### WORK TO BE COMPLETED
Check each line below for the word "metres", and copy those that have it.

* * * * * * *

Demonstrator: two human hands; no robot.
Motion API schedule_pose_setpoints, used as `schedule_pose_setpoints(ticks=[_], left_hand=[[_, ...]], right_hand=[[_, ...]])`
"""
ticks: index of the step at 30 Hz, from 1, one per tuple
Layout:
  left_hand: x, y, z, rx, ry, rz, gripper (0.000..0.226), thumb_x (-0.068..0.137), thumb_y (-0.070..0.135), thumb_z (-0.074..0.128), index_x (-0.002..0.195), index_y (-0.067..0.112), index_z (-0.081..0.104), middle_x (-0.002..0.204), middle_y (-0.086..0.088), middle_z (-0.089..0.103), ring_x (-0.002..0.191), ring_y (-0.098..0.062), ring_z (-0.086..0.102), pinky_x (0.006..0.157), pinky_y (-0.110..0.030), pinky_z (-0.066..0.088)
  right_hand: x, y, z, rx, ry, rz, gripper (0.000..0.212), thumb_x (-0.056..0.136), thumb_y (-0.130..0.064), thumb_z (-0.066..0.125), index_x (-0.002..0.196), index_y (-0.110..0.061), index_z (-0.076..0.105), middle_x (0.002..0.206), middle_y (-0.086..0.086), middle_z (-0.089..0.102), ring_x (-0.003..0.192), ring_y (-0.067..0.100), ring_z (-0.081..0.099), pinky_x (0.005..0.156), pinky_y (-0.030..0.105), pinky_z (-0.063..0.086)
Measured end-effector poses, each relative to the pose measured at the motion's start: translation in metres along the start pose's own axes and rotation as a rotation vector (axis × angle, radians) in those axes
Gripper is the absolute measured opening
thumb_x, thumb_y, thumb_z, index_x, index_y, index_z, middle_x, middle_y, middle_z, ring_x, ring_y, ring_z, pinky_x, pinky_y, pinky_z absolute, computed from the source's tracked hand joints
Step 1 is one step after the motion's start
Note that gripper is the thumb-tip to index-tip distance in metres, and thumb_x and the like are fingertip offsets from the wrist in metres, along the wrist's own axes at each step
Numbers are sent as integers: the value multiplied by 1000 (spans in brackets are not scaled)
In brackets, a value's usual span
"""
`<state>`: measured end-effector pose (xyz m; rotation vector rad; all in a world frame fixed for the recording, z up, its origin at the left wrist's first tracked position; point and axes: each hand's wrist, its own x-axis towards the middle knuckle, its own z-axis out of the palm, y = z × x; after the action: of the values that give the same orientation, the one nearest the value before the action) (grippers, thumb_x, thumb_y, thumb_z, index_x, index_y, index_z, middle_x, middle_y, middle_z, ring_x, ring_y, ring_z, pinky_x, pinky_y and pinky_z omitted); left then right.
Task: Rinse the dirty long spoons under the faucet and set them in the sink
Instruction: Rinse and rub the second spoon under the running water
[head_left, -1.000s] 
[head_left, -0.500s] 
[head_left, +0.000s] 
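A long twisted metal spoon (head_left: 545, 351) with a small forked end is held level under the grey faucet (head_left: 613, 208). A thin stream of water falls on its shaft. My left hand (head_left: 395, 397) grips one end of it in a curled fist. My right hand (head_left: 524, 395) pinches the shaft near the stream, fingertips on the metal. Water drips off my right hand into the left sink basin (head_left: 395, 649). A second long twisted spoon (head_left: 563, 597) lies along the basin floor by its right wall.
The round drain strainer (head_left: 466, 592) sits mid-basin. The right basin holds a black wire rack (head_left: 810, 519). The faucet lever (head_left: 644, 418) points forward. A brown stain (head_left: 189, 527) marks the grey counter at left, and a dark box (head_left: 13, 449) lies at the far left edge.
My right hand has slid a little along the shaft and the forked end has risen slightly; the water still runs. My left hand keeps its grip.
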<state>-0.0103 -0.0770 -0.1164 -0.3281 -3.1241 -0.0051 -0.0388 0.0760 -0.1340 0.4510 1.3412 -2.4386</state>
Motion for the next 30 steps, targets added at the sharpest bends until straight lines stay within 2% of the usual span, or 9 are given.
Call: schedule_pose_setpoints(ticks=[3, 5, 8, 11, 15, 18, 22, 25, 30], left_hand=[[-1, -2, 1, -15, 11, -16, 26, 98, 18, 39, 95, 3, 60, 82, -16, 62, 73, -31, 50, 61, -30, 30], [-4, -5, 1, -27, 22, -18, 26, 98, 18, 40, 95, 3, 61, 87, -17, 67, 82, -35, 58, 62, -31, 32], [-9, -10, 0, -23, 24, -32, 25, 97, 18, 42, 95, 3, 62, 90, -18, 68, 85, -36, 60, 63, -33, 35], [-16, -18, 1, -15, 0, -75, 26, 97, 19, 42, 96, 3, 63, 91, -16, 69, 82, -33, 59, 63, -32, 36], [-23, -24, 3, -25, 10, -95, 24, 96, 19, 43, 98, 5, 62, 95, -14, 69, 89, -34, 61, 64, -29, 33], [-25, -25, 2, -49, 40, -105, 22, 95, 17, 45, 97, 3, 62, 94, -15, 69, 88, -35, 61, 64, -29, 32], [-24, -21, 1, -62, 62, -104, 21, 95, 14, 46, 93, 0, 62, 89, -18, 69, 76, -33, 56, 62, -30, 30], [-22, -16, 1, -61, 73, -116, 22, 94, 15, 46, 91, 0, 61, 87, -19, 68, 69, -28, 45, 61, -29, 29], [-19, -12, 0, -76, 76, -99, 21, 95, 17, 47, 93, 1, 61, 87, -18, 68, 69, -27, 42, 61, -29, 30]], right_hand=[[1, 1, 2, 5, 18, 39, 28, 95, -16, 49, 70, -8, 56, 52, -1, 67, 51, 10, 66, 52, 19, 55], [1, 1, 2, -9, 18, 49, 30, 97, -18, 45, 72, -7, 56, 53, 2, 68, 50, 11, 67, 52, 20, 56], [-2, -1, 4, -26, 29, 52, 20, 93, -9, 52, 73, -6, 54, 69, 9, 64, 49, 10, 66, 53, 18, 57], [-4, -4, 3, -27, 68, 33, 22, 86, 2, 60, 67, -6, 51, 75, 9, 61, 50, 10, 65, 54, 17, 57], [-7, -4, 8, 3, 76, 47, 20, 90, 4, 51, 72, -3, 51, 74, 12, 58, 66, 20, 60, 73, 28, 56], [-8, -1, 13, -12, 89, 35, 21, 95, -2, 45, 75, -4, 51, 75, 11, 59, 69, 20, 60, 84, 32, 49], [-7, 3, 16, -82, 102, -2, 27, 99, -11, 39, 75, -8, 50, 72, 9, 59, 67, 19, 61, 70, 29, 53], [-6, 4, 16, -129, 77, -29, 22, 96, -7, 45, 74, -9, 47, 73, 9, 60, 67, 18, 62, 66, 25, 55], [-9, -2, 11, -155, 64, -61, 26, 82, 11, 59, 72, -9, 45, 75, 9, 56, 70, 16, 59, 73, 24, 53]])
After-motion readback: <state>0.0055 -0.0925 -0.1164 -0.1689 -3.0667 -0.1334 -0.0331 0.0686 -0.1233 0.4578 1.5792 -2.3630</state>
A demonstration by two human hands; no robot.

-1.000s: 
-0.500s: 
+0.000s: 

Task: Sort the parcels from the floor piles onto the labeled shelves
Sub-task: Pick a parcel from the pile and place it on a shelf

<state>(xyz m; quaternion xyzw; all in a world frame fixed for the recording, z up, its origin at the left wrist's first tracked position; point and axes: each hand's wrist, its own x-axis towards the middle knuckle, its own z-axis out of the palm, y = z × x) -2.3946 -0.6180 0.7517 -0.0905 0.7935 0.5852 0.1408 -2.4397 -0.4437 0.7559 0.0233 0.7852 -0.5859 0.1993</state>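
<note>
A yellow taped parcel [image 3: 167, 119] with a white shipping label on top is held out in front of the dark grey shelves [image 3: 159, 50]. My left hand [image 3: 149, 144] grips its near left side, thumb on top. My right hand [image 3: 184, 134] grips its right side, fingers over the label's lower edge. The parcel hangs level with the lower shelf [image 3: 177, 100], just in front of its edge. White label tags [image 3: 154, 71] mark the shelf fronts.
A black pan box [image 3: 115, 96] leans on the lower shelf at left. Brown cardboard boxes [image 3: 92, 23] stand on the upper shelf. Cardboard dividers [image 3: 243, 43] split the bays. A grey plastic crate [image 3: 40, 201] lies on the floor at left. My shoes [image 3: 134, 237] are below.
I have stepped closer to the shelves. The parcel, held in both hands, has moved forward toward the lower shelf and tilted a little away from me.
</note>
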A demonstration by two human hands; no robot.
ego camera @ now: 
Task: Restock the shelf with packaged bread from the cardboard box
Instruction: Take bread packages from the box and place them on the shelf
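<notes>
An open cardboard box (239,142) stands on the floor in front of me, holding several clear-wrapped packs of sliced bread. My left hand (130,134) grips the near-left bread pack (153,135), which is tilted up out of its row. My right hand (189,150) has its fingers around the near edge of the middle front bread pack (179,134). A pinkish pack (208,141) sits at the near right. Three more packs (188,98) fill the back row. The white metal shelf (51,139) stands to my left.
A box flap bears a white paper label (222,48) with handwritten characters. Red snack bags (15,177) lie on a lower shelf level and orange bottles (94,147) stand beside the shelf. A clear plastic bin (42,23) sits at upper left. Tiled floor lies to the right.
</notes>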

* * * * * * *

### ANSWER BOX
Measured end-effector poses, each relative to the pose measured at the motion's start: translation in metres along the start pose's own axes and rotation as a rotation vector (axis × angle, radians) in those axes
Note that gripper is the thumb-tip to index-tip distance in metres, and thumb_x and the like are fingertip offsets from the wrist in metres, along the wrist's own axes at each step

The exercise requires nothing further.